Storm packs a punch

A strong thunderstorm that moved through Bryan-College Station Sunday night caused wind damage around the area. Nearly 20,000 area power customers were without electricity at the peak of the storm, officials said Monday.

Utility crews spent the day Monday restoring power to nearly 20,000 Bryan-College Station customers after a round of severe thunderstorms rolled through the Brazos Valley Sunday night.

The storm packed wind gusts of up to 61 mph, according to the National Weather Service, leaving downed trees, snapped power poles and other damage in its path.

Bryan Texas Utilities said 15,000 customers were without electricity at the peak of the storm.
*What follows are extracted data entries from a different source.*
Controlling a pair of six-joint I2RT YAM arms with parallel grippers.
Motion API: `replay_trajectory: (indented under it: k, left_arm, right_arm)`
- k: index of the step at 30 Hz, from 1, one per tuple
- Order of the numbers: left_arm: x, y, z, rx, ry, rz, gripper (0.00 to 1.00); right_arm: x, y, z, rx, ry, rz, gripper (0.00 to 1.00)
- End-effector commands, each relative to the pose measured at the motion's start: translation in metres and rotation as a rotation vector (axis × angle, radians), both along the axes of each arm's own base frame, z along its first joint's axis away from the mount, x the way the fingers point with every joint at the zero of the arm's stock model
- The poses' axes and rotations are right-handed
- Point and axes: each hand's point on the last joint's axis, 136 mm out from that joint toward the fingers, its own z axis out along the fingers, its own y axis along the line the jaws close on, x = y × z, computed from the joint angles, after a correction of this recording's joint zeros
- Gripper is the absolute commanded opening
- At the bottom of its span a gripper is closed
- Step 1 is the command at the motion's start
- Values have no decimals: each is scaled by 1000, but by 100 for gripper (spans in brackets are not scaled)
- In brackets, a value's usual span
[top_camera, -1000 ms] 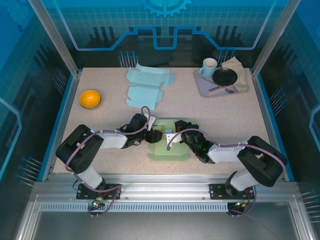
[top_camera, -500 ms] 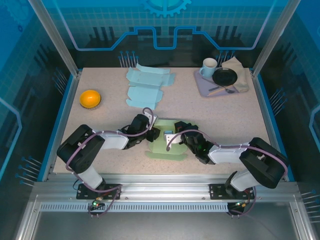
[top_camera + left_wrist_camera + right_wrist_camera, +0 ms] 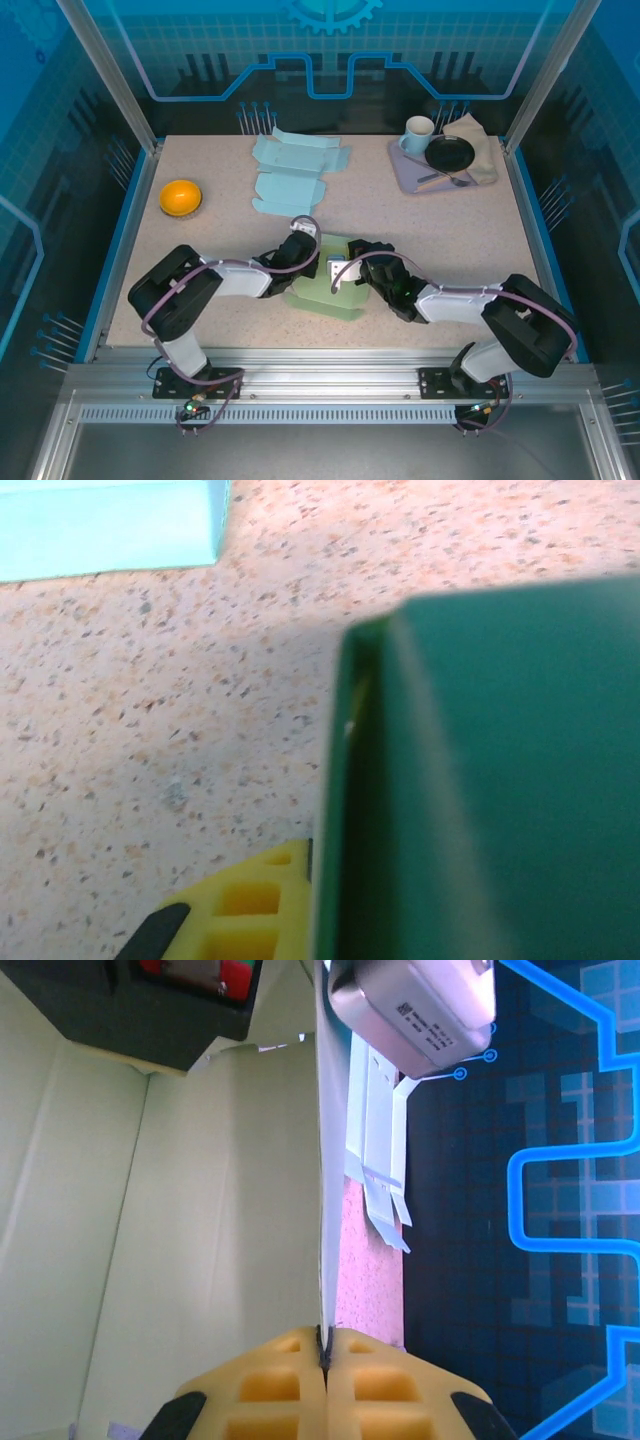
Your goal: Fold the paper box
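The light green paper box [image 3: 330,292] lies partly folded at the near middle of the table, between both arms. My left gripper [image 3: 312,265] is shut on its left wall. In the left wrist view that wall [image 3: 480,780] stands as a dark green panel, with one yellow finger [image 3: 245,915] pressed against its edge and the other finger hidden behind it. My right gripper [image 3: 352,272] is shut on the box's right side. In the right wrist view the fingers [image 3: 270,1385] pinch the thin edge of an upright pale panel [image 3: 200,1210] at the right gripper [image 3: 326,1338].
Flat light blue box blanks [image 3: 295,170] lie at the back middle, with one corner [image 3: 110,525] showing in the left wrist view. An orange bowl [image 3: 181,196] sits at the left. A tray [image 3: 405,170] at the back right carries a mug [image 3: 419,131] and a black plate [image 3: 450,153].
My left gripper has moved right onto the box and closed on its left wall. The box has shifted slightly toward the left arm. The right gripper stays shut on its panel.
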Motion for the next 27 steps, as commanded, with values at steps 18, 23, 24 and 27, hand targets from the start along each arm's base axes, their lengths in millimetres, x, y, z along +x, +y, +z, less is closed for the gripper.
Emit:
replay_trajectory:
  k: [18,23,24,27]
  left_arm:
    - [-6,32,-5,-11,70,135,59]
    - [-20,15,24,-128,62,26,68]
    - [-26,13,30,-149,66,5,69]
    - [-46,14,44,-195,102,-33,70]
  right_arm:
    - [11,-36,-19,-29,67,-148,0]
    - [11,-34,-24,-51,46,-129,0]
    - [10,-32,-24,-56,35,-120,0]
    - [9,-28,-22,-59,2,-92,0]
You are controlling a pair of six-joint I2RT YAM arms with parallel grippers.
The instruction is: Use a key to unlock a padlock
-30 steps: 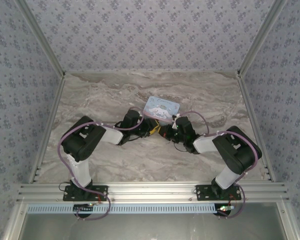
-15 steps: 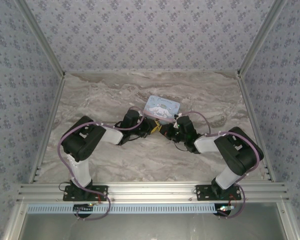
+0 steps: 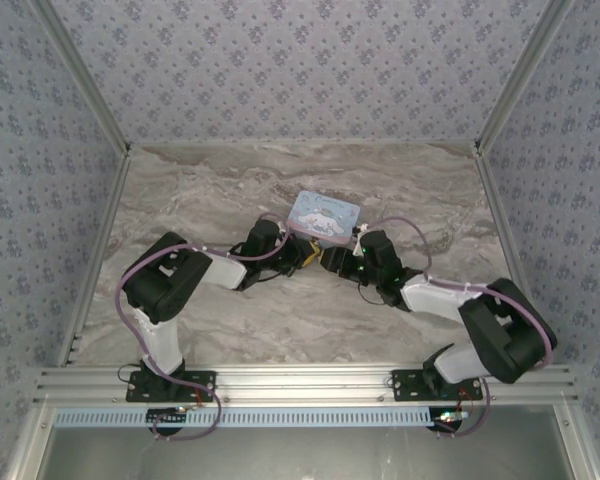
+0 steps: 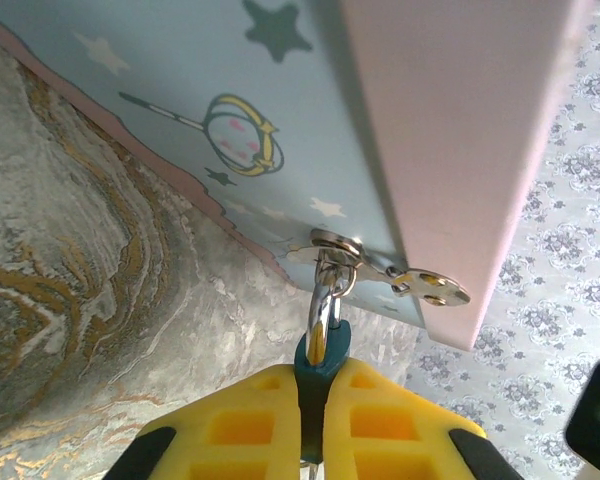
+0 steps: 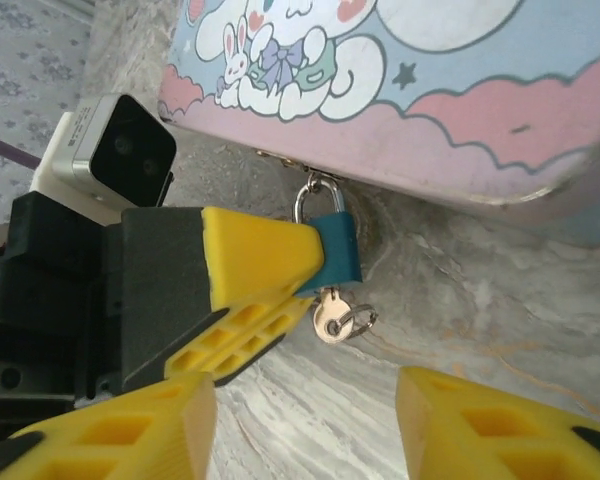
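Padlock (image 5: 337, 250) in teal-blue hangs by its thin metal shackle (image 4: 322, 300) from the hasp (image 4: 340, 245) on the near side of the tin box (image 3: 325, 215), a pale-blue box printed with cartoon figures, stars and pink clouds. The box sits on the marble table (image 3: 230, 320), about midway between left and right and toward the far half. The left gripper (image 3: 307, 255) reaches in from the left and is clamped on the padlock, its yellow fingers (image 5: 260, 255) pressed against both flat faces of the body. The key (image 5: 330, 320), small and silvery with a little wire ring through its head, sticks out of the bottom of the padlock, just below the left gripper's fingers. The right gripper (image 5: 308, 395) comes in from the right with its jaws spread wide. It grips nothing and hovers on the near side of the key, apart from it. The two grippers meet just in front of the box's near edge.
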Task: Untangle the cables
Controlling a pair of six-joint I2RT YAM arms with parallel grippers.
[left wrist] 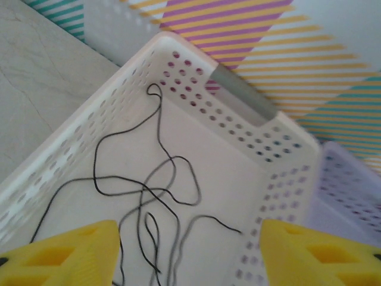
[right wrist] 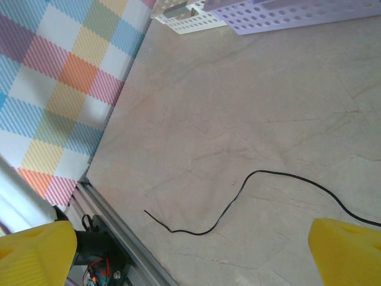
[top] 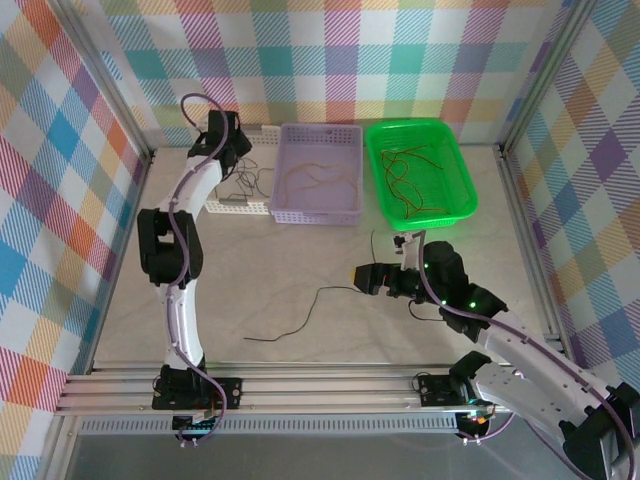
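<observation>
From the top view, the cables are being seen as thin, hair-like wires spread over several places. One black cable (top: 318,293) is lying loose in a long curve on the table (top: 250,270), one end close to the right gripper (top: 368,278), whose fingers cannot be read from here. A purple basket (top: 320,214) is holding brownish-orange cables (top: 320,175). Just beside it, a green basket (top: 432,218) is holding a mix of red, orange and brown cables (top: 415,178). The left arm (top: 185,215) is being reached over a white basket (top: 240,208) at the far left, where thin dark strands are only faintly being made out.

In the left wrist view, that white basket (left wrist: 71,149) is being shown close up, with perforated walls. Several black cables (left wrist: 141,189) are lying on its floor, looped and crossing one another, a detail too small from above. The yellow fingers (left wrist: 65,256) of the left gripper (left wrist: 187,256) are being held wide apart above them, gripping nothing. A blurred corner of the purple basket (left wrist: 351,196) is showing at the right edge.

In the right wrist view, the yellow fingers (right wrist: 348,253) of the right gripper (right wrist: 190,256) are being held fully apart and empty over the table. The single black cable (right wrist: 257,172) is being shown as an S-curve, one end free near the metal rail (right wrist: 119,238), the other running off the right edge.
</observation>
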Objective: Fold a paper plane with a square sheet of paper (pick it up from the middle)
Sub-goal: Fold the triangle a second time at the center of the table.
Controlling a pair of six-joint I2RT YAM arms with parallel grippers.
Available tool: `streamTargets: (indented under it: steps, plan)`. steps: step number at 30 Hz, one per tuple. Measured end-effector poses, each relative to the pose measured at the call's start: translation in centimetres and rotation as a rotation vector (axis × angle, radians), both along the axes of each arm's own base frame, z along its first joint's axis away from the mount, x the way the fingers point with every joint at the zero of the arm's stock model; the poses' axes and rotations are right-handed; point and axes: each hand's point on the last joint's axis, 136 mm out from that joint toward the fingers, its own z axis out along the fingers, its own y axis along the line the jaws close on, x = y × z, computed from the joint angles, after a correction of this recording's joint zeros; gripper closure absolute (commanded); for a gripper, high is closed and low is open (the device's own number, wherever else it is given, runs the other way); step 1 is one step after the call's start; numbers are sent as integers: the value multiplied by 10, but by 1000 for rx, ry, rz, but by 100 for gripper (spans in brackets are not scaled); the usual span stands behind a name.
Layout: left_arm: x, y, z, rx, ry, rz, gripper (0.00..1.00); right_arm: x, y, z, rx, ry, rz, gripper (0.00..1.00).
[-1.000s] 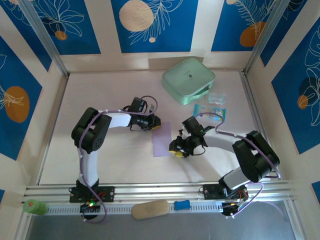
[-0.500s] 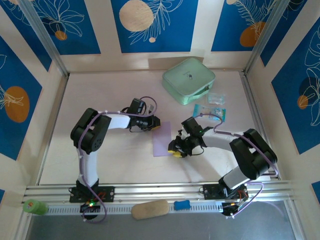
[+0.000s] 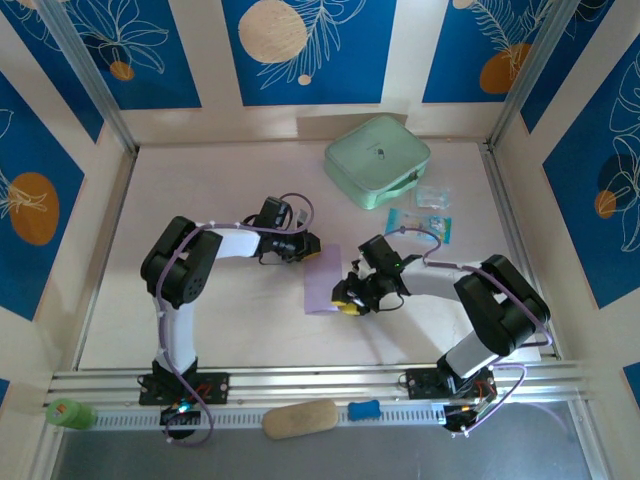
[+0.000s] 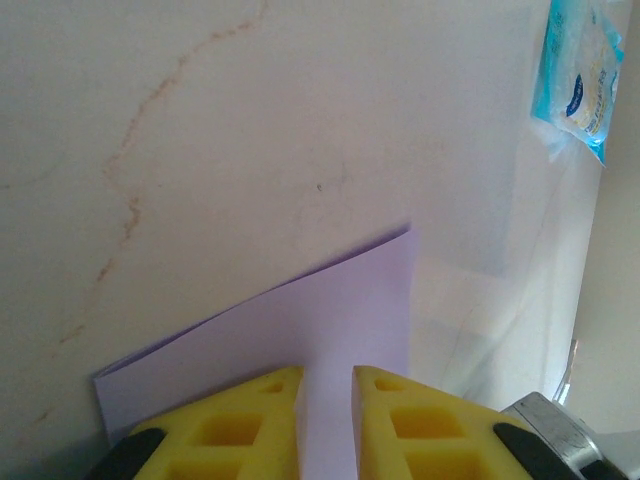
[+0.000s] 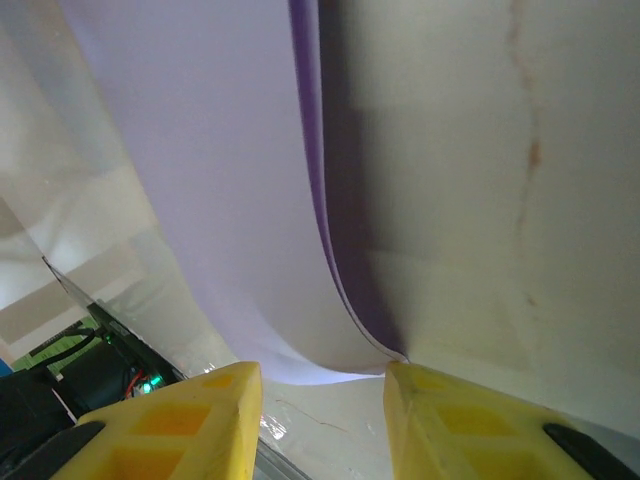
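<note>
The square sheet of paper (image 3: 323, 279) is lavender and lies folded into a strip at mid-table. Its right side is curled up off the table. My left gripper (image 3: 308, 247) is at the strip's far end. In the left wrist view its yellow fingers (image 4: 255, 405) stand a narrow gap apart over the paper (image 4: 340, 310), and my left gripper (image 4: 327, 372) is not pinching it. My right gripper (image 3: 347, 297) is at the near right edge. In the right wrist view it (image 5: 322, 368) is open, and the raised paper (image 5: 200, 180) curves up with its edge against the right fingertip (image 5: 410, 380).
A mint-green case (image 3: 376, 160) stands at the back right, with small blue packets (image 3: 433, 210) just in front of it; one packet (image 4: 575, 75) is seen by the left wrist. A tan block (image 3: 299, 418), a blue piece (image 3: 364, 409) and a green roll (image 3: 68, 412) lie by the front rail.
My right gripper has edged left and narrowed a little, and the paper's right side has curled upward. The left gripper has hardly moved.
</note>
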Motion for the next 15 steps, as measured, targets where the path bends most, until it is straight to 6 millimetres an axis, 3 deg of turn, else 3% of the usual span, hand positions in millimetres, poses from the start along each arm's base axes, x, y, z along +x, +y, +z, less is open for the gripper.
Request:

David Werley, executive director of business and customer operations at BTU, said the utility company’s service area had not experienced an outage of that size since a tornado touched down in Bryan in May 2016.

Downed trees and scattered limbs continued to prevent crews from accessing some power lines Monday, Werley said, but just 150 customers remained without power at 8 p.m. Monday.

Crews were working to restore service to all customers as quickly and safely as possible, he said.

“We did have significant transmission issues last night in addition to the multitude of distribution-related problems. We had one transmission line have two poles broken,” he said Monday.

College Station Utilities reported 3,500 customers without power at midnight Sunday, but power was restored to all customers before 7:30 p.m. Monday, according to the company’s outage tracker.

The storm was part of a system that moved in from North Texas, where it cause widespread damage Sunday afternoon. The National Weather Service said two tornadoes touched down in that area, an EF-1 in north Arlington and an EF-0 in north Fort Worth.

In College Station, the National Weather Service recorded sustained wind speeds of 45 mph at Easterwood Airport during the storm Sunday night, with gusts up to 61 mph.

The strong winds were accompanied by between three-quarters of an inch to 2 1/2 inches of rain across Brazos County, with reports of hail up to the size of golf balls in some areas, the National Weather Service said.

Damage in Brazos County was limited to downed trees, torn branches and debris scattered in neighborhoods and across parking lots. On the Texas A&M campus, the sliding glass doors at the Oceanography and Meteorology Building were blown in by high winds, according to a report on the National Weather Service website.

Scattered thunderstorms return to the forecast on Sunday, according to the National Weather Service. In the meantime, expect partly cloudy to sunny days, with high temperatures approaching 100 degrees Wednesday through Friday.